**WHAT YOU SHOULD DO:** Look over the material for the string "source". Copy every line where it turns up.

** INPUT DATA follows **

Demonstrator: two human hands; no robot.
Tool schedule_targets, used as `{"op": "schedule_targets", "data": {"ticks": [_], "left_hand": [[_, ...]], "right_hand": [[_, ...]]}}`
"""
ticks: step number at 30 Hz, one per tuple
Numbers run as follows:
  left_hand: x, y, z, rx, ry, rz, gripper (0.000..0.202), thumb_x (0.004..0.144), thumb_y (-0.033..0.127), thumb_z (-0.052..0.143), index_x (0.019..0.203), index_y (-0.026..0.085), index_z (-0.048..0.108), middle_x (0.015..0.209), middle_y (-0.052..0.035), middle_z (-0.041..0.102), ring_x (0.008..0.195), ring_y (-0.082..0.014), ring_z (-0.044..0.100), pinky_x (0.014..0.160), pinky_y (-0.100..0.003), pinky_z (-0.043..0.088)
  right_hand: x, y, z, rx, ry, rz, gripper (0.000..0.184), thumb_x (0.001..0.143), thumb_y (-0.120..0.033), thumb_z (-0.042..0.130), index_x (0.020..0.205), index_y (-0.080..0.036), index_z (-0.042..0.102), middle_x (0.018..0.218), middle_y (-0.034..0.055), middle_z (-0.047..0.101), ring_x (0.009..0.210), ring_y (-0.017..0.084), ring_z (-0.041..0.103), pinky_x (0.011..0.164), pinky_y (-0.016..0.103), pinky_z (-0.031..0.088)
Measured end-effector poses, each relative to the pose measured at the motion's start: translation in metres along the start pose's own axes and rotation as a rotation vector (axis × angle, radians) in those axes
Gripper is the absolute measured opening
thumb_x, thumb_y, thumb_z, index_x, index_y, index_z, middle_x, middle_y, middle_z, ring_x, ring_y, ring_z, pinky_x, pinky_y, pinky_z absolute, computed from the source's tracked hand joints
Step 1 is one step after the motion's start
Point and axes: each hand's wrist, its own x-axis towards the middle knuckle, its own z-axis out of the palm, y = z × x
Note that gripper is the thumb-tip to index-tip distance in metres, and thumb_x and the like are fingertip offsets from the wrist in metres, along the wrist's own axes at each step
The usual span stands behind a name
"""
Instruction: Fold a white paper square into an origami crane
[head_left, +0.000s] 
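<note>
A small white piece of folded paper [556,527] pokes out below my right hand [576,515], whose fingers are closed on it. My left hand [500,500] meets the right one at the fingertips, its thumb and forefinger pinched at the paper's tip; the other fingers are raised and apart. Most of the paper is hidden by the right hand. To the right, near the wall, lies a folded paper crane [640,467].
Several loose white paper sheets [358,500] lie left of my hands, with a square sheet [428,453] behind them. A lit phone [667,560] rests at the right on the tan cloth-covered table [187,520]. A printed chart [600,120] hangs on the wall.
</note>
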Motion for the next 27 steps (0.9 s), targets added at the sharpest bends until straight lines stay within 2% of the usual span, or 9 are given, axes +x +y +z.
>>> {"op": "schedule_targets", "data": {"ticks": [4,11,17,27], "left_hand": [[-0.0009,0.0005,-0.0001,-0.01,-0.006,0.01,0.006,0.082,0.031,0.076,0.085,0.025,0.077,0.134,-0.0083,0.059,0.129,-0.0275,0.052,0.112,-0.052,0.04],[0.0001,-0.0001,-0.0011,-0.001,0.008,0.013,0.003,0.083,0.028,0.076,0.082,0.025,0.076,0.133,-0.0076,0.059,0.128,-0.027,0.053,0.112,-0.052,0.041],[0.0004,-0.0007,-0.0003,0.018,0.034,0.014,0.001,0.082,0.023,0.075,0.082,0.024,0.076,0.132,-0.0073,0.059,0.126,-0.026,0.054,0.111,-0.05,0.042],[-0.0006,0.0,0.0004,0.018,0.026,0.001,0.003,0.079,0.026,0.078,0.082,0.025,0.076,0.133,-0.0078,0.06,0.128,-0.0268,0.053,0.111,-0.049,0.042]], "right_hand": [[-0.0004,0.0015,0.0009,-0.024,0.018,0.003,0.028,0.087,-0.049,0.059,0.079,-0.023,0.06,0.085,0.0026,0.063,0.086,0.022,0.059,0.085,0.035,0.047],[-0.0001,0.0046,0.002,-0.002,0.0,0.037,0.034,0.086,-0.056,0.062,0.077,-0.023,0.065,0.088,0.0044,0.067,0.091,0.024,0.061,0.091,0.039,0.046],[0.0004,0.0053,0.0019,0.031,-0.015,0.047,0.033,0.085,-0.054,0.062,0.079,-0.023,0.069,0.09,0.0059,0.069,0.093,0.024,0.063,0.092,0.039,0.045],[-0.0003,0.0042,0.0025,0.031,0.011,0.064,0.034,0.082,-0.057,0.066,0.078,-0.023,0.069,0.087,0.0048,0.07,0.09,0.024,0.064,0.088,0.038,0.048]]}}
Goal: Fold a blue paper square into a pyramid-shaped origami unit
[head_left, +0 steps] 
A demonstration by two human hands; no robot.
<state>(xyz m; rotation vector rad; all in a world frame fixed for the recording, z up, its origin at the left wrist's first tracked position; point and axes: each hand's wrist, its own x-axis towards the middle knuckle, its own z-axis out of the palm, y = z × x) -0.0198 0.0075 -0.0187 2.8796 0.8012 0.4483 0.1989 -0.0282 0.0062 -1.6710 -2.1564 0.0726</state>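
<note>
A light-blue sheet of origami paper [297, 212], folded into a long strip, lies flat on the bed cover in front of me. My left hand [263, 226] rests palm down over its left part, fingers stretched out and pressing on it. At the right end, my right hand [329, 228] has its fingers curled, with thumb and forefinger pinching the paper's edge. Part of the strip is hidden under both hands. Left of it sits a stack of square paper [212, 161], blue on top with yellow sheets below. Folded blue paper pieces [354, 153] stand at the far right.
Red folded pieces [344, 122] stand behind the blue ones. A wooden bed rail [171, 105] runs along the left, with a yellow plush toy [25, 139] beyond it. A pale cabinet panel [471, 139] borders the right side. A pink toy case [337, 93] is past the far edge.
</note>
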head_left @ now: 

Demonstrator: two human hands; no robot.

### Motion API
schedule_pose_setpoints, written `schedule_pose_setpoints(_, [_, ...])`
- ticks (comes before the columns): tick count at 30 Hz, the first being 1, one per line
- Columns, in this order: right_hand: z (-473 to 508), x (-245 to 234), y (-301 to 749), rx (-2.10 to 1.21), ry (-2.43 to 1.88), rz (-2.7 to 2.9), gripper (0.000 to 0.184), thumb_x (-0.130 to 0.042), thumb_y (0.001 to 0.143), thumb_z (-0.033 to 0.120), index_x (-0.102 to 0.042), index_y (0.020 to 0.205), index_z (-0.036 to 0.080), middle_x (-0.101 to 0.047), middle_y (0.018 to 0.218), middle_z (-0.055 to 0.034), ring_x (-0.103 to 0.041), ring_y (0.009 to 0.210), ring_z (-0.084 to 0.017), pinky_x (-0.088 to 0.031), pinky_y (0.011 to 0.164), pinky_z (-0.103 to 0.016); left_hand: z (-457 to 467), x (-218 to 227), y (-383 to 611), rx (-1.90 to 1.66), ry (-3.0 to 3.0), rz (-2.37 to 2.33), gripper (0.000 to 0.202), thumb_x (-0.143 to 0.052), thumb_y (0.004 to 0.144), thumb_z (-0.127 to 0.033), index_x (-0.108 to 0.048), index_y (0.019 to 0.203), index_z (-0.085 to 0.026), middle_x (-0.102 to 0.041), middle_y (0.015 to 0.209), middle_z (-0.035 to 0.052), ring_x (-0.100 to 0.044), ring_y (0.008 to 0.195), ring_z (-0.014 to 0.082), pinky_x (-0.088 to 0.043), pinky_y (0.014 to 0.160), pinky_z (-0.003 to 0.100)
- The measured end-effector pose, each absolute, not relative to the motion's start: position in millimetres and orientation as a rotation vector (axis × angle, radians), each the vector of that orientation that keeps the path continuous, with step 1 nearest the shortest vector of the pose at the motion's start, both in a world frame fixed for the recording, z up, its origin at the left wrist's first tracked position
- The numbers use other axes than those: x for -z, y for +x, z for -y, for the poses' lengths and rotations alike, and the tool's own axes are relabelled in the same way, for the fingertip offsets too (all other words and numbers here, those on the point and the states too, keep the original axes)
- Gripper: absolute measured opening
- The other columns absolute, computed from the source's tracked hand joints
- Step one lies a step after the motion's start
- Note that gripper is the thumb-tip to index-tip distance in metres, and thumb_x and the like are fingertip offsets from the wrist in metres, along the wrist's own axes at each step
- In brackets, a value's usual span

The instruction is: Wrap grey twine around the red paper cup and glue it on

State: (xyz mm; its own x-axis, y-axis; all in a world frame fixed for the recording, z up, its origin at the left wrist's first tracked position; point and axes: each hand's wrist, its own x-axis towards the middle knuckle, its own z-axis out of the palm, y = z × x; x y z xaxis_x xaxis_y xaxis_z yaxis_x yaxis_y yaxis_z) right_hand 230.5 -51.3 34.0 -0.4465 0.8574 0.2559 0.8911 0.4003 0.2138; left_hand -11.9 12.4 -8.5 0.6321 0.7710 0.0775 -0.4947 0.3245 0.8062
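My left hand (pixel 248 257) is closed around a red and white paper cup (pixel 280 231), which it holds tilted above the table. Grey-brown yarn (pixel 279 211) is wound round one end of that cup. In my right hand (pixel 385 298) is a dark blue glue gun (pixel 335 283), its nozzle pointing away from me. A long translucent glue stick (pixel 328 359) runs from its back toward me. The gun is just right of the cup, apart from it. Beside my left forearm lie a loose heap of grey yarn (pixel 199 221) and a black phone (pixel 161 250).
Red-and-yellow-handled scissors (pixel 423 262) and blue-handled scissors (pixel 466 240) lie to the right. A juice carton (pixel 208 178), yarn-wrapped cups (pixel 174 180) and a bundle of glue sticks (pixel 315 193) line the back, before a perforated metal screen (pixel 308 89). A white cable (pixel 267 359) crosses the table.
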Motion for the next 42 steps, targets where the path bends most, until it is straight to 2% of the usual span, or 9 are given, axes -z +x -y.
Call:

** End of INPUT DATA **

**TASK RESPONSE:**
thumb_x, thumb_y, thumb_z, index_x, index_y, index_z, middle_x, middle_y, middle_z, ring_x, ring_y, ring_z, pinky_x, pinky_y, pinky_z absolute, computed from the source's tracked hand joints
- The other columns absolute, computed from the source's tracked hand joints

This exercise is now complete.